>>>

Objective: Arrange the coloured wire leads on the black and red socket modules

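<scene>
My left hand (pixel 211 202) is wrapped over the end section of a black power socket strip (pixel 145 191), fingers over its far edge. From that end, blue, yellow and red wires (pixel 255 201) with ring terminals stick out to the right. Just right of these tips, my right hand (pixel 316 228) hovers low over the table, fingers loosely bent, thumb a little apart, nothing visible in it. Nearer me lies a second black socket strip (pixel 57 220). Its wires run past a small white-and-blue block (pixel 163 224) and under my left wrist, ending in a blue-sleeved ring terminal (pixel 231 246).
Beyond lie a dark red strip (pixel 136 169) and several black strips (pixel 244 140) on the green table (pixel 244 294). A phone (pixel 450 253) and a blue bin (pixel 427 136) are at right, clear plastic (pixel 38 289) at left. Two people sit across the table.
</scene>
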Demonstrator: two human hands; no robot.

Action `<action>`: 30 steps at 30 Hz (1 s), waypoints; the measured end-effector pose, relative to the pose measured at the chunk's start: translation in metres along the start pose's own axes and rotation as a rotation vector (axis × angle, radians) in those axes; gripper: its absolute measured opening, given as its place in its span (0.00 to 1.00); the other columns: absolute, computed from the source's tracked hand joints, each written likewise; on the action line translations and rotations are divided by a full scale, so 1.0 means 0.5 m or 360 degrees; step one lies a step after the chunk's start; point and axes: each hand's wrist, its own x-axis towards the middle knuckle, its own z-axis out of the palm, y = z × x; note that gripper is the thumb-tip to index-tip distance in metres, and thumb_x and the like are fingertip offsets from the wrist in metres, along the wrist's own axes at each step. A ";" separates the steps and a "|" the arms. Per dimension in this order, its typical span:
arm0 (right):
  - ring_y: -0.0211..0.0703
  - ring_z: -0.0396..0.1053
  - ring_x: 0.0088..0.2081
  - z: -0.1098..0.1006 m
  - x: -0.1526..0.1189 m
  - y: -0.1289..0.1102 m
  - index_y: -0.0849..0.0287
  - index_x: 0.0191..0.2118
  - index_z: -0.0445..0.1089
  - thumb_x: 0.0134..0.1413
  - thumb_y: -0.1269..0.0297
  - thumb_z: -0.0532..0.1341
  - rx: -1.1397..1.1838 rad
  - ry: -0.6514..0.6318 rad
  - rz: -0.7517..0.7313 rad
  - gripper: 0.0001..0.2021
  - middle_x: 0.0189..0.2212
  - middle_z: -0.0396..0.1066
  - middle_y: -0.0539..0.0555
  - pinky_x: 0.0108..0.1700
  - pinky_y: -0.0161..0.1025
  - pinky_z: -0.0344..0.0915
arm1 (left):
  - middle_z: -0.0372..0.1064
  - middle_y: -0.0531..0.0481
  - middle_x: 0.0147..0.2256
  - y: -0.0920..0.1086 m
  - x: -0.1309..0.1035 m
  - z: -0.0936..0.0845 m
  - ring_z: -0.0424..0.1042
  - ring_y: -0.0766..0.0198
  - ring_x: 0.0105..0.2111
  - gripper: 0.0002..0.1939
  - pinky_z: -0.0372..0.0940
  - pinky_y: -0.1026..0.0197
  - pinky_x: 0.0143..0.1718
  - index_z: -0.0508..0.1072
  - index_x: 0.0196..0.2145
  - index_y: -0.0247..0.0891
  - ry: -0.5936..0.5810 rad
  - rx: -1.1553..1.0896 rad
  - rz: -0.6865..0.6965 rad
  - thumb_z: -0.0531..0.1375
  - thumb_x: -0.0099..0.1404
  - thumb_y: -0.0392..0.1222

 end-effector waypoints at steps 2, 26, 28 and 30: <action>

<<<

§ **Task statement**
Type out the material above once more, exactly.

§ **Reply to the task**
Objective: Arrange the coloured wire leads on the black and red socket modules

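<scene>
My left hand (pixel 211 202) is wrapped over the end section of a black power socket strip (pixel 145 191), fingers over its far edge. From that end, blue, yellow and red wires (pixel 255 201) with ring terminals stick out to the right. Just right of these tips, my right hand (pixel 316 228) hovers low over the table, fingers loosely bent, thumb a little apart, nothing visible in it. Nearer me lies a second black socket strip (pixel 57 220). Its wires run past a small white-and-blue block (pixel 163 224) and under my left wrist, ending in a blue-sleeved ring terminal (pixel 231 246).
Beyond lie a dark red strip (pixel 136 169) and several black strips (pixel 244 140) on the green table (pixel 244 294). A phone (pixel 450 253) and a blue bin (pixel 427 136) are at right, clear plastic (pixel 38 289) at left. Two people sit across the table.
</scene>
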Demonstrator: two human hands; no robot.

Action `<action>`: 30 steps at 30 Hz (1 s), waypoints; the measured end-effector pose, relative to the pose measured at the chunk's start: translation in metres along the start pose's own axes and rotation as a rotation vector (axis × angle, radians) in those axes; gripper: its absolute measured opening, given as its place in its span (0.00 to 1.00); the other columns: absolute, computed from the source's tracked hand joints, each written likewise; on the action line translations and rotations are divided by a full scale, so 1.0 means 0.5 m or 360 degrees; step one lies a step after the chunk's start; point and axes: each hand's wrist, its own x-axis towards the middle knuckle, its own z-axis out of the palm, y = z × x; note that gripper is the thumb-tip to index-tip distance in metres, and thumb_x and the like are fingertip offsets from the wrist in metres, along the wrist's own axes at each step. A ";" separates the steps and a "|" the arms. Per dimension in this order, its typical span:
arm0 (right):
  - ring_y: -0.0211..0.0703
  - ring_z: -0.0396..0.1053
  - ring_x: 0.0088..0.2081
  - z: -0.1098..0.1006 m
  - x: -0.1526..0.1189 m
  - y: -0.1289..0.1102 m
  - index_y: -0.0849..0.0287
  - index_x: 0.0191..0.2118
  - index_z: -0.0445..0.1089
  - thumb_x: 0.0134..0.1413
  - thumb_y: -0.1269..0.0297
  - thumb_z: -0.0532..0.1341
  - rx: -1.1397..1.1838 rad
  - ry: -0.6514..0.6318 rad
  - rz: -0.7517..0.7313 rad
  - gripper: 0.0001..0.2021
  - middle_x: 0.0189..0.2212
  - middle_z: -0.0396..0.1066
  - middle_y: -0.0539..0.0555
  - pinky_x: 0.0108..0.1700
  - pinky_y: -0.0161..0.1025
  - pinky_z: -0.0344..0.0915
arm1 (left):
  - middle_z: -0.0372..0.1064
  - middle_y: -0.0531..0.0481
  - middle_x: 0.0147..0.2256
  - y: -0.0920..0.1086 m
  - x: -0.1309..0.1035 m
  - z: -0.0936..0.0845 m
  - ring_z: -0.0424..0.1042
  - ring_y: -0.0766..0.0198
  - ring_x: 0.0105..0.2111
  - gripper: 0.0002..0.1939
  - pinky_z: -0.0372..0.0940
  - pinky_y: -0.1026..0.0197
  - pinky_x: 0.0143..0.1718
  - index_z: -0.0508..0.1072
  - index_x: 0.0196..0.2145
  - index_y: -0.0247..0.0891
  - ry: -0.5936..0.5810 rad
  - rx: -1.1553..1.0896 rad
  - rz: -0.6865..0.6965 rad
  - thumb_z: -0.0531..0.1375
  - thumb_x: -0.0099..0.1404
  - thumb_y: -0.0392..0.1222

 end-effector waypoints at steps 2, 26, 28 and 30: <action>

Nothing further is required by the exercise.